На протяжении нескольких недель худшие из этих «демонстраций» часто включали в себя прицеливание в меня через окно из автоматов или пистолетов и имитацию стрельбы из оружия. За громогласным хохотом следовал испуганный взгляд и автоматический окрик, когда курок или ударник срывались по пустому патроннику. Эти люди не были самыми опытными солдатами, и я не очень-то доверял их способности играть в русскую рулетку, особенно за мой счет. Хотя охранники не пускали в камеру никого из моих мучителей, они, конечно же, не делали ничего, чтобы помешать им снаружи.
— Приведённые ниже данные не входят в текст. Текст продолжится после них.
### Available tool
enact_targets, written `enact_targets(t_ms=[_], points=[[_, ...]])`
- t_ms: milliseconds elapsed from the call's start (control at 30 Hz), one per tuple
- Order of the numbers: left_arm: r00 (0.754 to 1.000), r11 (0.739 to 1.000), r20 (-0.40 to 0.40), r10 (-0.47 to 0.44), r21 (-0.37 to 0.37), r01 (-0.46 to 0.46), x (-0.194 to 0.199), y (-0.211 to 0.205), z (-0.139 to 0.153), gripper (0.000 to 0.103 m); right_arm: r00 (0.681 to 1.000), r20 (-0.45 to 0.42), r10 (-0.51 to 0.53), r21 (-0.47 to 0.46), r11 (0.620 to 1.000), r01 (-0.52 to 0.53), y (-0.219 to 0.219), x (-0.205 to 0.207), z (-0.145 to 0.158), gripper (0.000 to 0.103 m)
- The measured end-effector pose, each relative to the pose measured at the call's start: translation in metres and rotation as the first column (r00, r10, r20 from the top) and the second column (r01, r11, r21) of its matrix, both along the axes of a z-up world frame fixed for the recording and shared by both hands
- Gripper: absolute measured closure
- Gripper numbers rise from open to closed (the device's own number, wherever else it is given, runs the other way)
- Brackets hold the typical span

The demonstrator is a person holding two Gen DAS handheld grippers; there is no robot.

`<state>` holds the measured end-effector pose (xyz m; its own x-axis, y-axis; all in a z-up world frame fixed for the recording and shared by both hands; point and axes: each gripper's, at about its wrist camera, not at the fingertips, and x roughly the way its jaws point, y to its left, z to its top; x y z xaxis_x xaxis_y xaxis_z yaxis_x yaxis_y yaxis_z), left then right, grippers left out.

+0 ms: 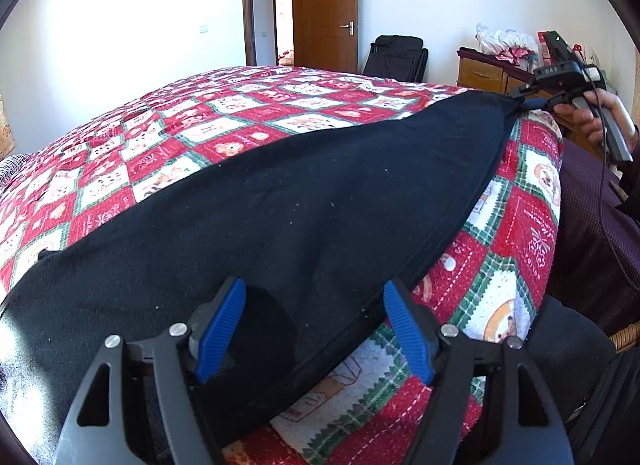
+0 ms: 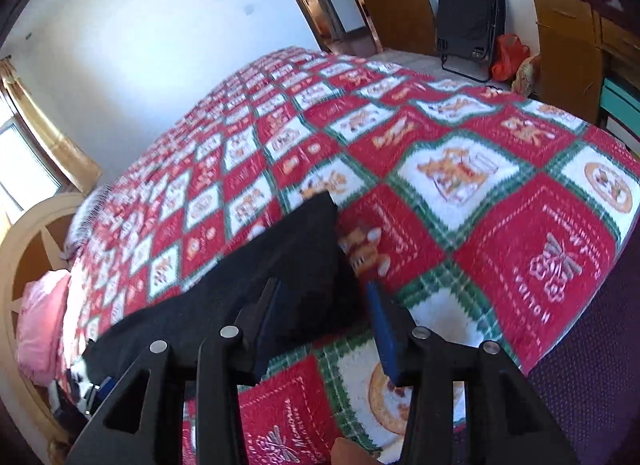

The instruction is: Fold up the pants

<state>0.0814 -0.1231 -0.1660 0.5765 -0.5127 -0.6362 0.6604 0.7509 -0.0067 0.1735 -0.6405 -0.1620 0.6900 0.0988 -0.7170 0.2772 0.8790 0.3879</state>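
A: In the left wrist view, where are the black fleece pants (image 1: 280,205) lying?

B: They are lying flat on the red, white and green patchwork quilt (image 1: 192,121), as one long band. The long axis is running from near the left gripper (image 1: 316,329) up to the far right, where the right gripper (image 1: 534,103) is meeting the narrow end (I cannot tell from here if it is pinching it). The left gripper's blue pads are standing wide apart, and nothing is pressed between them. The near edge of the pants is passing between them, on the quilt.

A: And in the right wrist view?

B: This picture is blurred. The right gripper (image 2: 324,313) is showing a moderate gap between its pads, and I am seeing no cloth pressed there. The end of the pants (image 2: 288,261) is lying just ahead and to the left of the jaws, with the band stretching away to the lower left.

A: So which hand is nearer?

B: I judge each hand is at its own end, so the fold will probably bring one end along that axis.
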Motion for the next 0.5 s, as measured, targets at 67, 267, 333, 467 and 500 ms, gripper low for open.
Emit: enact_targets(t_ms=[67, 267, 333, 467, 500], points=[[1.000, 1.000, 0.000, -0.001, -0.001, 0.001, 0.000, 0.000, 0.000, 0.028, 1.000, 0.003, -0.014, -0.028, 1.000, 0.014, 0.003, 0.001, 0.000, 0.089], [1.000, 1.000, 0.012, -0.006, 0.001, 0.006, -0.001, 0.000, -0.001, 0.028, 1.000, 0.028, -0.014, -0.092, 0.996, 0.017, 0.009, -0.001, 0.008, 0.090], [1.000, 1.000, 0.017, -0.008, 0.005, 0.008, -0.002, 0.000, -0.001, 0.028, 1.000, -0.006, -0.027, -0.097, 0.995, 0.026, 0.004, 0.002, -0.001, 0.090], [1.000, 1.000, 0.018, -0.009, 0.006, 0.009, -0.003, 0.001, -0.001, 0.028, 1.000, -0.007, -0.030, -0.079, 0.996, 0.030, -0.001, -0.003, -0.002, 0.084], [1.000, 1.000, 0.017, -0.005, 0.007, 0.005, -0.004, 0.001, 0.000, 0.028, 0.999, -0.007, -0.052, -0.101, 0.994, 0.051, -0.001, -0.006, 0.003, 0.073]])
К тому времени, когда скрежет ключа в замке и грохот отодвигаемых засовов возвестили о приходе Ворчуна, длинные, низкие тени метались на левой стороне стены. К этому моменту у меня не только полностью онемели запястье и распухла рука, к процессу присоединились еще мочевой пузырь с кишечником, находившиеся на пределе.

Ворчун вошел с миской коричневого риса и куском хлеба в руках – то, что отныне должно было стать моим основным рационом, – и тут же был атакован:

– Туалет, туалет!

Я надеялся, что такой простой просьбы будет достаточно, чтобы облегчить обе мои текущие проблемы.

Охранник на секунду замешкался, а затем положил еду на пол. Он вышел из камеры и через несколько мгновений вернулся с пластиковой сандалией, которую надел на мою голую неповрежденную ногу, а затем освободил мне запястье. После этого Ворчун переместился в такое положение, чтобы я мог использовать его плечо в качестве костыля.

Как только я смахнул ногу с кровати, влияние силы тяжести на мою травму преподало мне быстрый и острый урок. Внезапный прилив крови к месту ранения вызвал такую боль, что я был вынужден снова сесть прямо, поднять ногу и заново оценить ситуацию. Оказалось, что решение состояло в том, чтобы чуть отталкиваться правой ногой сзади, как будто ты разгибаешь ногу во время шага, и держать ее в таком положении. Способ не идеальный, и неудобный, но это помогало.

Так что, обняв Ворчуна за плечи, и пока он придерживал меня за талию, мы вприпрыжку пробрались к двери камеры. Оказавшись в фойе, мы свернули направо, и перед нами открылось пугающее зрелище – туалет. Запах, который периодически проникал в мою камеру, должен был послужить предупреждением, но даже несмотря на это, сцена, развернувшаяся передо мной, повергла меня в шок. С почти нездоровым восхищением я смотрел на крошечную открытую кабинку, в которой находилось небольшое продолговатое отверстие, переполненное застоявшимися фекалиями и мочой.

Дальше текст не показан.